• YOUR ASSIGNMENT
Tally the lines below that hold the string "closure", and report the tally by itself.

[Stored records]
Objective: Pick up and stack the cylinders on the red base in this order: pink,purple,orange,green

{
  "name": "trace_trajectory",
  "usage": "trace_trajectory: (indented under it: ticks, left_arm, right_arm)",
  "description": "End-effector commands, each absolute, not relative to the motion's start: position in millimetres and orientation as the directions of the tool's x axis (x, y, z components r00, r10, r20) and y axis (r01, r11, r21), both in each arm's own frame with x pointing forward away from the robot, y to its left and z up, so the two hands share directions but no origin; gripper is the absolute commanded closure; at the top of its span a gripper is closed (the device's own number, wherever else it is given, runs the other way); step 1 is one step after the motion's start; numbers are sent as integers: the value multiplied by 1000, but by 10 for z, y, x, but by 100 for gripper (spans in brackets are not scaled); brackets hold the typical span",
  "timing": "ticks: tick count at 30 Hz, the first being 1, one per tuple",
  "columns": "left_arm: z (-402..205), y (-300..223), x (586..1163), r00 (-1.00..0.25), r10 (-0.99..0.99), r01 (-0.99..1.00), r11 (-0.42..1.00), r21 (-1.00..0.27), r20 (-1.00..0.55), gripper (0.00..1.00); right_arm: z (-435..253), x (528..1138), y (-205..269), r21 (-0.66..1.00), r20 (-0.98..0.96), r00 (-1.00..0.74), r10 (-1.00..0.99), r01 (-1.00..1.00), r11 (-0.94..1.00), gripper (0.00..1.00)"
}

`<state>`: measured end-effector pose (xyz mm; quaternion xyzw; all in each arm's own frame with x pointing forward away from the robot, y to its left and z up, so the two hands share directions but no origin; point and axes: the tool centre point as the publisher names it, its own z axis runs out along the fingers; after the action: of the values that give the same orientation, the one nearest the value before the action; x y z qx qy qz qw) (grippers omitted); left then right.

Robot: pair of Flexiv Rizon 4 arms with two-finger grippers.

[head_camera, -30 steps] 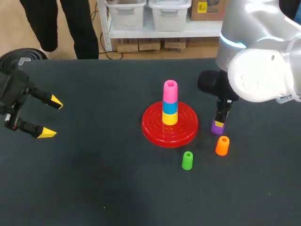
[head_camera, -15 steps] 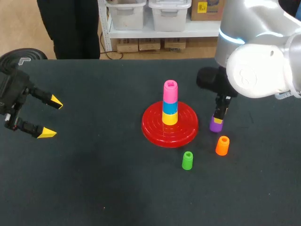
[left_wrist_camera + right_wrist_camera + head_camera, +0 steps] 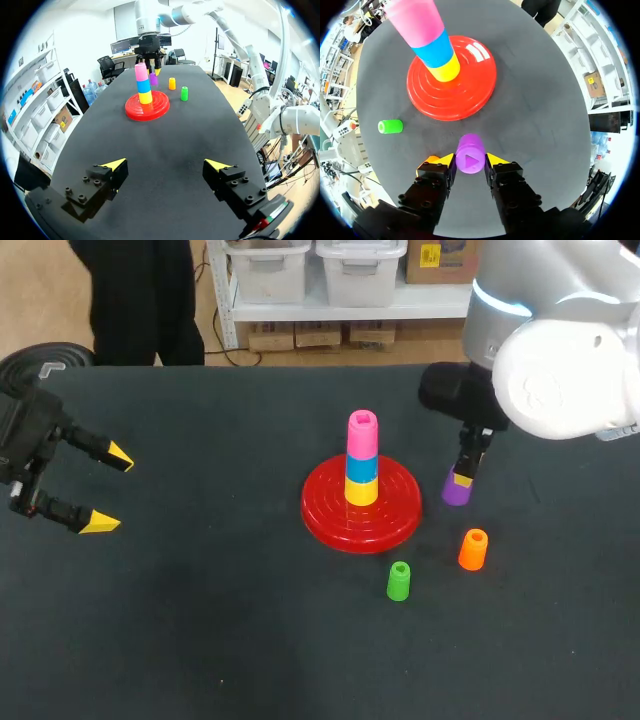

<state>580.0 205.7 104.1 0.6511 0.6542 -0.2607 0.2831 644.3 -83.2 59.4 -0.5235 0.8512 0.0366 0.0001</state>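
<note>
One purple cylinder [image 3: 470, 150] gripped by right claw [image 3: 470, 160], orange cylinder [image 3: 431, 159] mostly hidden, left claw [image 3: 167, 164] released

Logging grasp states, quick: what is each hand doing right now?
Left hand: open, empty.
Right hand: closed on the purple cylinder.

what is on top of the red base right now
On the red base, at its centre, stand three stacked cylinders: yellow cylinder lowest, blue cylinder on it, pink cylinder on top. They cover the centre, so what lies under them cannot be seen.
</note>
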Motion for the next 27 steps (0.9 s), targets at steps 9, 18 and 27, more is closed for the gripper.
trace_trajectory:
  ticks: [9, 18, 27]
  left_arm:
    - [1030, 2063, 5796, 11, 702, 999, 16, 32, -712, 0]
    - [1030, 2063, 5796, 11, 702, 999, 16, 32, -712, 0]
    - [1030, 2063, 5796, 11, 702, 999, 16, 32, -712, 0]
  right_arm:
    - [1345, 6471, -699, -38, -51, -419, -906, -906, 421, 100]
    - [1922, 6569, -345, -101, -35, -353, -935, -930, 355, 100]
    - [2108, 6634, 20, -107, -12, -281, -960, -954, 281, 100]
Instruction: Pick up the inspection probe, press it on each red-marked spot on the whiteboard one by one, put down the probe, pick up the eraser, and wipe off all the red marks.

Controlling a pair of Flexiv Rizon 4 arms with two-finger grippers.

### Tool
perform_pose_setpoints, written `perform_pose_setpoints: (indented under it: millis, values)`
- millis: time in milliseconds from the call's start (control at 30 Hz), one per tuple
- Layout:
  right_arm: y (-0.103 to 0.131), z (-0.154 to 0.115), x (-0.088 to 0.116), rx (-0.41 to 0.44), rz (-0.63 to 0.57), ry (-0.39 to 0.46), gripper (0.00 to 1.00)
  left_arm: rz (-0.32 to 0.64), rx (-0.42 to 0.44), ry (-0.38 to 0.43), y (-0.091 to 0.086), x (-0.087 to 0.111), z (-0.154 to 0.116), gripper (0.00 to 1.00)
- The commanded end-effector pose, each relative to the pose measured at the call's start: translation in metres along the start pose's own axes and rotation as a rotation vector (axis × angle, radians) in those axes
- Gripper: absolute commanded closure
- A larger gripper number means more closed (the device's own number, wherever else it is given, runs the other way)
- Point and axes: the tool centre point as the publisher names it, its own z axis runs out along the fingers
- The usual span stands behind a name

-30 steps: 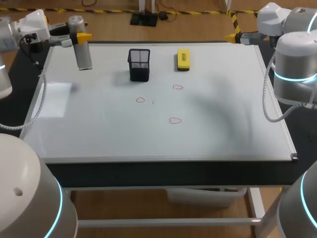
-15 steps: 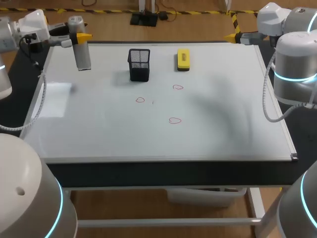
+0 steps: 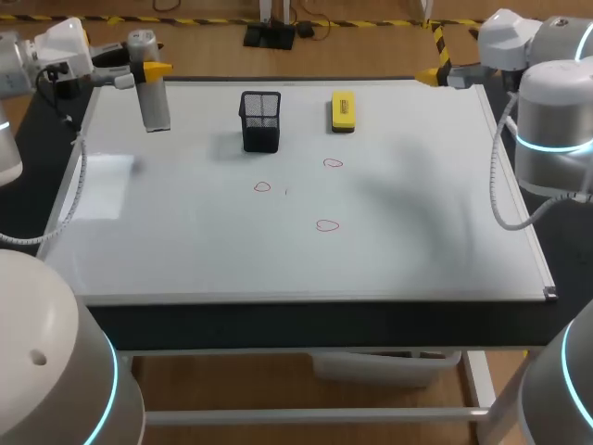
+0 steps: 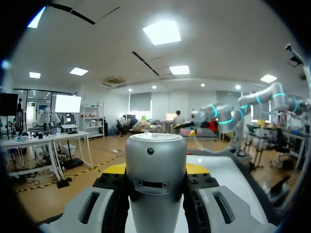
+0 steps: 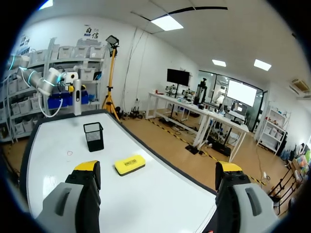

• ANSWER TO THIS PROBLEM
2